**Problem description:**
With no images included, output each entry below exactly as it appears.

**Material to process:**
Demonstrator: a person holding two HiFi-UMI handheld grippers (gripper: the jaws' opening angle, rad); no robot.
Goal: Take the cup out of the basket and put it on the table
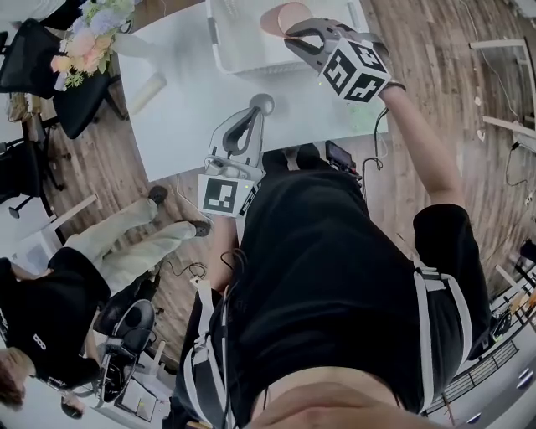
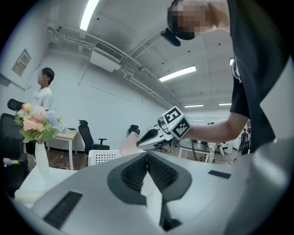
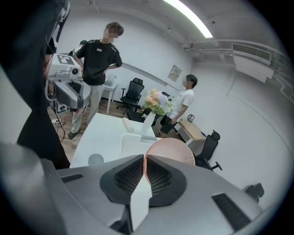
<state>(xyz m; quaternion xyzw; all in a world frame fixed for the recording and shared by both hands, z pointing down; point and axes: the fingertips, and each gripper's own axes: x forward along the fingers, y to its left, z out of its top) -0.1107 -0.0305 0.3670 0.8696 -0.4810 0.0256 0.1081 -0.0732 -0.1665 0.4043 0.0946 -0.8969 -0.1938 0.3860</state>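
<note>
Head view, right gripper [image 1: 293,35]: its fingers are clenched on the rim of the pink cup [image 1: 283,15]. The cup hangs over the white basket [image 1: 219,46], not inside it. A pinch on the rim suits drawing it straight up and out.
Head view, left gripper [image 1: 263,104]: its fingers are pressed together on nothing. It is held over the near part of the table [image 1: 180,105], probably to stay clear of the other hand.
Head view, room: a wooden floor [image 1: 109,172], flowers [image 1: 88,38] at the table's far left corner, and a seated person [image 1: 126,243] off to the left.
Left gripper view, fingers: they lie flat against each other with nothing between them.
Left gripper view, cup: it shows side-on in the other gripper, above the perforated basket wall and apart from it.
Left gripper view, room: white walls, ceiling lights [image 2: 177,73], office chairs [image 2: 89,137], and a standing person [image 2: 43,94] behind the flowers.
Right gripper view, grip: the cup's thin wall runs between the pads and is squeezed tight.
Right gripper view, surface: bare white tabletop lies beside the basket, which looks like enough room to set the cup down.
</note>
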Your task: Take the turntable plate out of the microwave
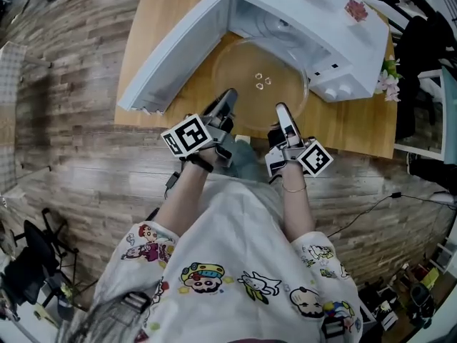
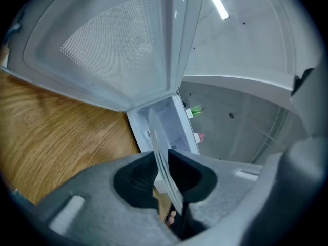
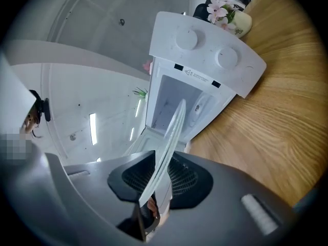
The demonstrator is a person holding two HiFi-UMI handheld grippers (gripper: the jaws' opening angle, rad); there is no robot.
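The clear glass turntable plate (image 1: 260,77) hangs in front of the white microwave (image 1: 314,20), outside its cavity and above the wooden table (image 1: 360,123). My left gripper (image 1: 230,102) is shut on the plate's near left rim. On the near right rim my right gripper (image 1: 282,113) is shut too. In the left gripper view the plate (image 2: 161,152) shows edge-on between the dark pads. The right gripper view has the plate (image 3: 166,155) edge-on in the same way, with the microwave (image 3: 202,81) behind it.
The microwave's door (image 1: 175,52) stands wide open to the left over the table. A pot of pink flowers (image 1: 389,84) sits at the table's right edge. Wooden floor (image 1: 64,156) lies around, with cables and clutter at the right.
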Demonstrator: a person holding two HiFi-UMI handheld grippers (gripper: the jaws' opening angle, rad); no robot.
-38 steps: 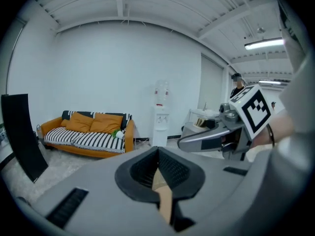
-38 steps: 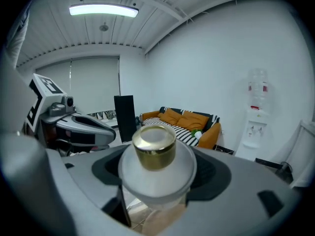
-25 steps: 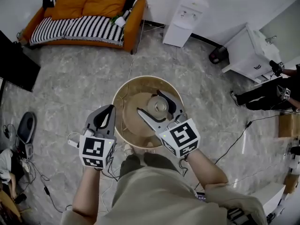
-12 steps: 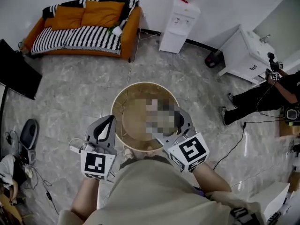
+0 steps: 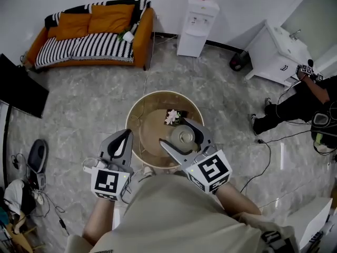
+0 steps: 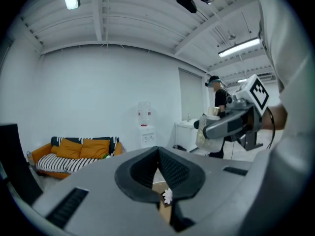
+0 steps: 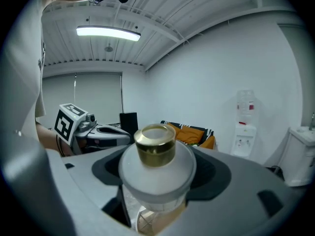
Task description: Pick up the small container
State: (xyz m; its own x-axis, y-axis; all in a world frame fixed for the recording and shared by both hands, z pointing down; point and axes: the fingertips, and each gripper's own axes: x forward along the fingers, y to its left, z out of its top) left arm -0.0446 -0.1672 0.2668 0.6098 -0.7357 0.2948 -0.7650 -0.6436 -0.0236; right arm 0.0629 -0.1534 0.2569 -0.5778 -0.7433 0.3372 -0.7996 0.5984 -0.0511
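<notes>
Now | right gripper [image 5: 178,133] grips gold-capped small container [image 7: 156,154], newly lifted off round table [image 5: 138,121] | left gripper [image 5: 124,136] closed, empty | pickup looks complete

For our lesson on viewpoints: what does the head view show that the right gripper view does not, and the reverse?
Only the head view: the whole round table from above, a flower on it, and a second person.
Only the right gripper view: the ceiling light.
Both: the container between the right gripper's jaws, the left gripper, the sofa and the water dispenser.
</notes>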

**The completed task:**
Demonstrator: a person holding two HiFi-UMI handheld grippers (gripper: the jaws' opening angle, rad); no robot.
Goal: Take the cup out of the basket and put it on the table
<state>(xyz m; quaternion xyzw; all in a world frame fixed for the recording and shared by both hands, z pointing down; point and axes: the fingertips, and each gripper's own axes: x forward along the fingers, y to its left, z out of its top) -0.1107 -0.0305 0.3670 0.8696 -0.4810 0.0256 0.1081 -0.0732 -0.1665 0.4043 0.0946 -0.8969 -0.1938 0.3860</state>
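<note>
Head view, right gripper [image 1: 293,35]: its fingers are clenched on the rim of the pink cup [image 1: 283,15]. The cup hangs over the white basket [image 1: 219,46], not inside it. A pinch on the rim suits drawing it straight up and out.
Head view, left gripper [image 1: 263,104]: its fingers are pressed together on nothing. It is held over the near part of the table [image 1: 180,105], probably to stay clear of the other hand.
Head view, room: a wooden floor [image 1: 109,172], flowers [image 1: 88,38] at the table's far left corner, and a seated person [image 1: 126,243] off to the left.
Left gripper view, fingers: they lie flat against each other with nothing between them.
Left gripper view, cup: it shows side-on in the other gripper, above the perforated basket wall and apart from it.
Left gripper view, room: white walls, ceiling lights [image 2: 177,73], office chairs [image 2: 89,137], and a standing person [image 2: 43,94] behind the flowers.
Right gripper view, grip: the cup's thin wall runs between the pads and is squeezed tight.
Right gripper view, surface: bare white tabletop lies beside the basket, which looks like enough room to set the cup down.
</note>
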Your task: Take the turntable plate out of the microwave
The demonstrator is a person holding two HiFi-UMI handheld grippers (gripper: the jaws' opening angle, rad); there is no robot.
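The clear glass turntable plate (image 1: 260,77) hangs in front of the white microwave (image 1: 314,20), outside its cavity and above the wooden table (image 1: 360,123). My left gripper (image 1: 230,102) is shut on the plate's near left rim. On the near right rim my right gripper (image 1: 282,113) is shut too. In the left gripper view the plate (image 2: 161,152) shows edge-on between the dark pads. The right gripper view has the plate (image 3: 166,155) edge-on in the same way, with the microwave (image 3: 202,81) behind it.
The microwave's door (image 1: 175,52) stands wide open to the left over the table. A pot of pink flowers (image 1: 389,84) sits at the table's right edge. Wooden floor (image 1: 64,156) lies around, with cables and clutter at the right.
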Demonstrator: a person holding two HiFi-UMI handheld grippers (gripper: the jaws' opening angle, rad); no robot.
-38 steps: 
-38 steps: 
-25 steps: 
-12 steps: 
+0 steps: 
+0 steps: 
+0 steps: 
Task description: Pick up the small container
State: (xyz m; its own x-axis, y-axis; all in a world frame fixed for the recording and shared by both hands, z pointing down; point and axes: the fingertips, and each gripper's own axes: x forward along the fingers, y to its left, z out of its top) left arm -0.0446 -0.1672 0.2668 0.6098 -0.7357 0.2948 -0.7650 -0.6436 -0.0236; right arm 0.0629 -0.1534 0.2569 -0.5778 -0.7433 0.3372 -0.7996 0.5984 -0.0511
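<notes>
Now | right gripper [image 5: 178,133] grips gold-capped small container [image 7: 156,154], newly lifted off round table [image 5: 138,121] | left gripper [image 5: 124,136] closed, empty | pickup looks complete

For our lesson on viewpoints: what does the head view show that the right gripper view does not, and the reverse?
Only the head view: the whole round table from above, a flower on it, and a second person.
Only the right gripper view: the ceiling light.
Both: the container between the right gripper's jaws, the left gripper, the sofa and the water dispenser.
</notes>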

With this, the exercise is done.